Ah, youth! We are a youth culture: Botox in, wrinkles out.
Little do we acknowledge, as the great philosophers have, that as soon as we're
born we are aging: we are “beings towards death.” The aging process cannot be
reversed (except if you are Benjamin Button.) However, once we travel past the
childhood yearning, we may begin to fear aging and try desperately to turn back
time. At first, as children, we can't wait until we are older. What 7-year-old
doesn't wish to be 9? What 13-year-old doesn't want to be 16 and driving?
However, once we travel past the childhood yearning, we may
begin to fear aging and try desperately to turn back time. John Welshons,
author of One Soul, One Love, One Heart says, “For many the process of aging
gives rise to a complex of … culturally inspired neuroses.” Our culture has
defined youth and beauty as all important and aging as a catastrophe. We have
foolishly made the assumption that we are happiest and most valuable in our
youth.
Welshons continues, reporting that while we attempt to cling
to the physical appearance of youth, research contraindicates our pursuit.
Ironically, psychological studies point out that we are least happy in our
adolescent and young adult years and most happy in our 60s.
Now in her 60s herself, Harvard professor Sarah
Lawrence-Lightfoot, in an interview with Bill Moyers (Bill Moyers’ Journal,
pbs.org), talks about the “third chapter of life”. Noting that these are
arbitrary boundaries, she characterizes the ages between 50 and 75 as the
penultimate years of adventure and discovery.
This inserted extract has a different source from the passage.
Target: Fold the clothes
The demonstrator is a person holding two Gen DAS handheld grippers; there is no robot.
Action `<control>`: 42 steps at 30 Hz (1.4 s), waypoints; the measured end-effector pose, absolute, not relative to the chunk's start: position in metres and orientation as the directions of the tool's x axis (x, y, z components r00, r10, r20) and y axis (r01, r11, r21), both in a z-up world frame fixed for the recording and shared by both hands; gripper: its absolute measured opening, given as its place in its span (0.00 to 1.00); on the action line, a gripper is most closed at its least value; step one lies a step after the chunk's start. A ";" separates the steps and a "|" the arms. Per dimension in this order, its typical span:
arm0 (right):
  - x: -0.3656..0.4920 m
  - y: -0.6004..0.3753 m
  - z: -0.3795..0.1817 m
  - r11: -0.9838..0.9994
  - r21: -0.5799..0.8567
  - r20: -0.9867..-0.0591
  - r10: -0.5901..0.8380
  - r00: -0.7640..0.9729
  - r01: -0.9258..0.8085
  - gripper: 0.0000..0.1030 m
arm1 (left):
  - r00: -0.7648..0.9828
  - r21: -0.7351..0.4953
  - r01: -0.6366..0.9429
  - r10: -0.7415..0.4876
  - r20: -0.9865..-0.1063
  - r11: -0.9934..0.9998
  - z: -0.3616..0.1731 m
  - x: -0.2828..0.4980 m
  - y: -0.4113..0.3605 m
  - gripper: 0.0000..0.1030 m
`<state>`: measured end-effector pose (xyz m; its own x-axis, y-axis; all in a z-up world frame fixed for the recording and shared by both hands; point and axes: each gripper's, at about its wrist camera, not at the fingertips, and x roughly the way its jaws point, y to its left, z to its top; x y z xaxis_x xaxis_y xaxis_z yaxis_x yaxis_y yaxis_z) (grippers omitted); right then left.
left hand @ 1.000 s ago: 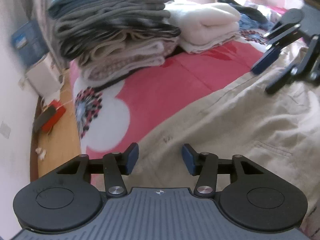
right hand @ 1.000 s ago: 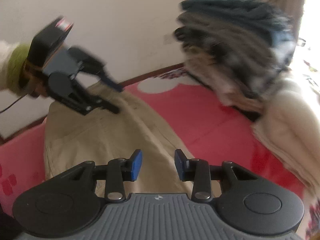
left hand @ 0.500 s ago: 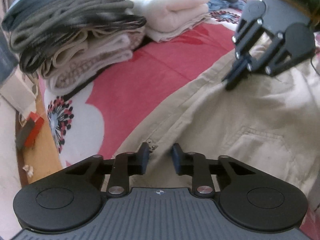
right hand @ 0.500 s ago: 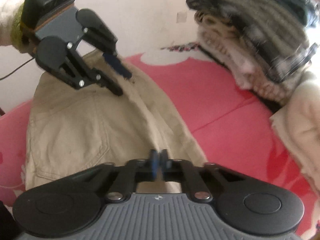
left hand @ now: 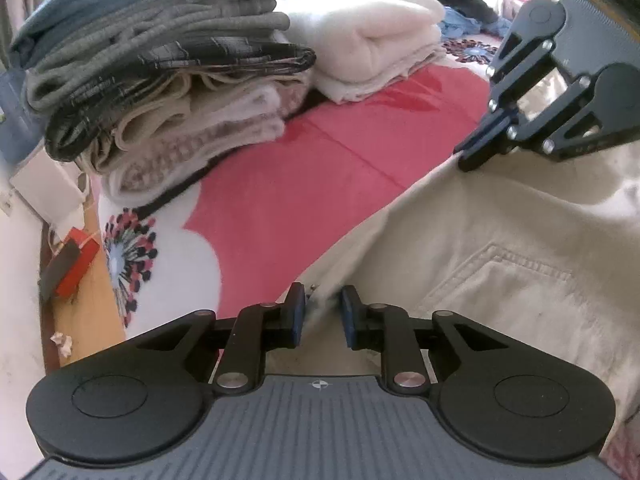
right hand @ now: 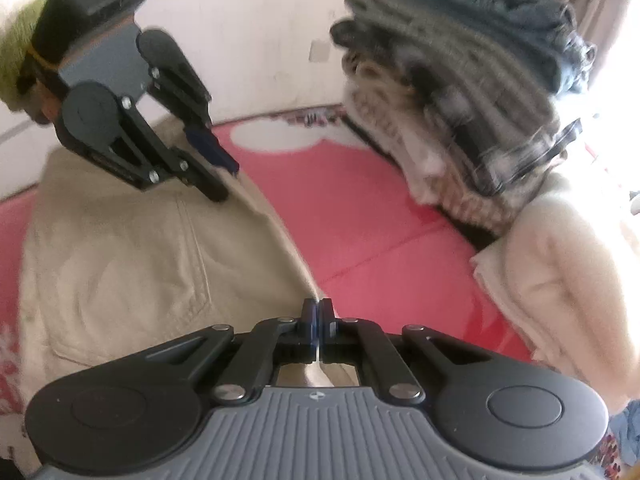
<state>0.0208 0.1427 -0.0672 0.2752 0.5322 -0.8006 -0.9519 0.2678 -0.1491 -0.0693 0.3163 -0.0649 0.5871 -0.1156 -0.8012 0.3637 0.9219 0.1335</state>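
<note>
Beige trousers (left hand: 500, 280) (right hand: 120, 260) lie flat on a pink flowered blanket (left hand: 300, 184) (right hand: 360, 220), back pocket up. My left gripper (left hand: 323, 312) (right hand: 226, 182) is at the trousers' edge toward the folded pile. Its jaws are opening slightly, with a bunch of that cloth between the pads and still touching them. Farther along the same edge, my right gripper (right hand: 319, 312) (left hand: 470, 156) is shut, pinching a thin ridge of the cloth. A green sleeve (right hand: 16, 60) shows behind the left gripper.
A tall stack of folded grey, dark and beige clothes (left hand: 160, 72) (right hand: 460, 100) sits on the blanket beyond the trousers. A folded cream garment (left hand: 372, 48) (right hand: 560, 260) lies beside it. A red and black object (left hand: 68, 268) lies on the wooden floor by the wall.
Both grippers came down onto the trousers' edge and closed on it. The right one went fully shut. The left one narrowed around a bunch of cloth.
</note>
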 end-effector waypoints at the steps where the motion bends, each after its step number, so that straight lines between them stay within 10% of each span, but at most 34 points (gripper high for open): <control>1: 0.020 0.142 -0.069 0.267 -0.151 -0.801 0.532 0.276 -0.952 0.01 | 0.592 0.137 0.351 -0.107 -0.799 0.926 -0.063 -0.071 0.318 0.26; 12: 0.023 0.141 -0.078 0.316 -0.112 -0.793 0.543 0.276 -0.942 0.03 | 0.545 0.068 0.208 -0.058 -0.836 0.976 -0.048 -0.115 0.339 0.31; 16: 0.026 0.125 -0.063 0.425 -0.065 -0.768 0.556 0.317 -0.903 0.35 | 0.531 0.073 0.145 -0.015 -0.847 0.987 -0.070 -0.117 0.344 0.31; 20: 0.025 0.071 -0.033 0.589 0.059 -0.712 0.591 0.379 -0.806 0.36 | 0.538 0.044 0.087 -0.010 -0.843 0.995 -0.053 -0.119 0.349 0.31; 34: -0.085 -0.144 -0.023 0.898 0.393 -0.643 0.421 0.640 -0.196 0.36 | 0.583 -0.037 0.122 -0.102 -0.806 0.992 -0.059 -0.078 0.268 0.36; 42: -0.104 -0.288 -0.042 0.744 0.585 -0.632 0.170 0.756 0.322 0.40 | 0.588 0.013 0.182 -0.098 -0.803 0.983 -0.063 -0.076 0.229 0.37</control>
To support her hypothesis,
Lawrence-Lightfoot set out to talk to forty people who are on this journey. She
relates their stories in her book, The Third Chapter.
Like Welshons, she considers ours to be a youth-obsessed
culture. Perhaps they would both agree that letting go of power and status, or
leaving behind our old roles, may, at first, be terrifying, yet necessary.
Where Welshons may take us aging into quiet wisdom and spiritual reflection,
Lawrence-Lightfoot enjoins us to be seekers of new paths. However, for some,
that unexplored road may well lead to a deeper spirituality. Lawrence-Lightfoot
tells us about a woman who was delighted to transform her busy-ness and allow
herself to slow down, be still, and witness. All this helped her to see things
in a new way.
What Lawrence-Lightfoot found in her interviews was that
people were finding life to be creative and purposeful. She met a laid off
factory worker who, with his wife, frequented flea markets to get by. One day
he noticed some sculptures and thought to himself, “I could do that with
metal.” So he began to sculpture dinosaurs, his love. Eventually, his works
were shown in an art gallery.
Along with a lot of other baby boomers, I am aging. Like it
or not, America is aging. As the American Psychological Association notes:
“Americans living longer and staying increasingly active and
productive is a welcome sign for our nation. However, society's view of old age
has not always kept up with the reality of older Americans’ health or the fact
that while many people over the age of 65 experience some limitations, they
learn to live with them and lead happy and productive lives.”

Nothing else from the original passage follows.